O homem entrou no bar e sentou-se em uma mesa perto da
porta, pediu uma bebida e começou a ler um livro que trazia consigo.
Aos poucos foi chamando a atenção das moças que estavam
no bar, seja porque estava melhor vestido e perfumado que os outros homens,
seja porque estava lendo um livro com a dedicação de um amante apaixonado.
Por consequência, chamou a atenção de um valentão que
logo reparou na preferência das moças e acreditou ter encontrado a sua
oportunidade para um espetáculo. Estufou o peito, levantou as calças e andou
com passos duros em direção ao compenetrado leitor.
— Ei, você, o que acha que está fazendo?
O rapaz olhou o amontoado de músculos e, sem fechar o
livro, respondeu:
— Estou lendo um livro.
— Isto aqui não é lugar para ler um livro. Dá o fora
antes que me aborreça.
O rapaz não ergueu o olhar do livro, mas falou em um
tom frio e firme.
— Sinto pelo seu aborrecimento, posso lhe contar uma
piada que li há muito tempo para compensar? É sobre dois inimigos que acabam
indo para o inferno. Um deles era um valente guerreiro, forte e orgulhoso. O
outro era apenas um estudioso que havia tido a desgraça de conhecer o guerreiro
e seu ódio. Quando chegaram no inferno o diabo veio os receber e disse-lhes: “Grande
dia, hoje. Estou me sentindo generoso. Todos que chegam aqui são recebidos com
cinquenta chibatadas para que já se acostumem com a casa, mas vou conceder a
vocês um desejo antes que lhes arrebentem as costas. O guerreiro assustado pediu que lhe fosse amarrado às costas uma grossa manta de couro,
ao que foi imediatamente atendido. Trinta chibatadas depois a manta já estava
em tiras e as costas do guerreiro indo pelo mesmo caminho. Entretanto o
estudioso estava lendo o seu livro tranquilamente. O diabo ficou tão
impressionado com a coragem do homem que lhe concedeu mais um pedido adicional
e o homem assim o fez. Meu primeiro pedido — disse — é que dupliquem as
chibatadas, quero que sejam cem e não cinquenta. Todos ficaram impressionados
com aquilo e logo aguardaram qual seria o segundo pedido. Este não se fez
demorar. Meu segundo pedido é que amarrem o guerreiro nas minhas costas. E
assim se fez. E o diabo ainda elegeu o estudioso seu lugar-tenente no inferno”.
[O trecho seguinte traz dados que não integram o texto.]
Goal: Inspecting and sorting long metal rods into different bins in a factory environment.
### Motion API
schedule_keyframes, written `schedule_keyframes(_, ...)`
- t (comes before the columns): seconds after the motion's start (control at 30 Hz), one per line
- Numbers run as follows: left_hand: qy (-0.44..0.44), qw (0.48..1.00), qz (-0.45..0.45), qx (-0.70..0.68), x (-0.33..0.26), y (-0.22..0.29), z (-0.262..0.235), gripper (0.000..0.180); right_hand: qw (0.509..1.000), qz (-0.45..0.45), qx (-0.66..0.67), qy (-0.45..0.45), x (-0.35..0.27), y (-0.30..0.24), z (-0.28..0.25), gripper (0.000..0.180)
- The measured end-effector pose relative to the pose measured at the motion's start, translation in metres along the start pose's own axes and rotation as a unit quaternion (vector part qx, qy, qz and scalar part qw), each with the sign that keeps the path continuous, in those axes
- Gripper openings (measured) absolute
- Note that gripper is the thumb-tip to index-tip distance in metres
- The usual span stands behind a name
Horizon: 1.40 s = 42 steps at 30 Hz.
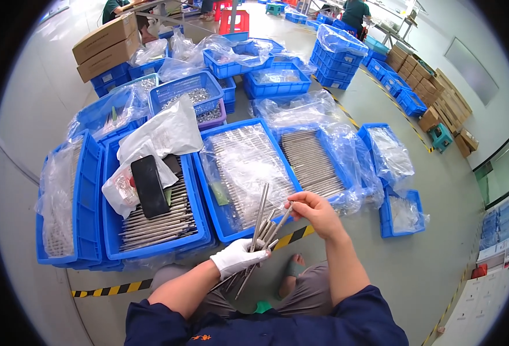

— Eu não entendi nada do que falou. Quer saber, vou rasgar o seu livro em pedaços e depois rasgo você também.
— Espere, só queria lhe dizer que nem no inferno a
força é melhor que a inteligência. Quando aprendi isso descobri como me livrar
de valentões como você. Simplesmente contratei um pistoleiro que me acompanha
para todos os lados. Quem tentar encostar em mim vai levar um tiro.
O valentão ficou um tempo pensando no que o outro
falara e se decidindo o que fazer. Quando estendeu a mão para agarrar o livro
do outro, ouviu-se uma garrafa quebrando, e imediatamente o valentão se
encolheu todo.
O homem que finalmente fechara o livro disse bem alto
para todos ouvirem.
— Garçom, pode por a garrafa na minha conta. Não quero
que saia no prejuízo por essa demonstração.
O valentão lentamente se afastou e foi embora do bar e
o homem voltou a ler calmamente.
Então veio o garçom e cochichou no seu ouvido.
— Escuta, amigo, o que acontece se eu falar para aquele
cara que deixei cair a garrafa acidentalmente?
O homem sem parar de ler respondeu no mesmo tom
sussurrante:
— Aconteceriam duas coisas: A primeira é que ficaria com o prejuízo da garrafa quebrada. E a segunda é que meu pistoleiro
teria que atirar.
O garçom ficou parado vendo o homem ler tranquilamente
e se afastou sem falar nada. Cobrou a garrafa e ficou de boca fechada.
O homem voltou várias vezes ao mesmo bar, mas todos já
conheciam a história e ninguém nunca mais incomodou a sua leitura. Até lhe
pagaram algumas bebidas, só para garantir. Nunca se sabe o que se passa
na cabeça de um homem com um livro, melhor não arriscar.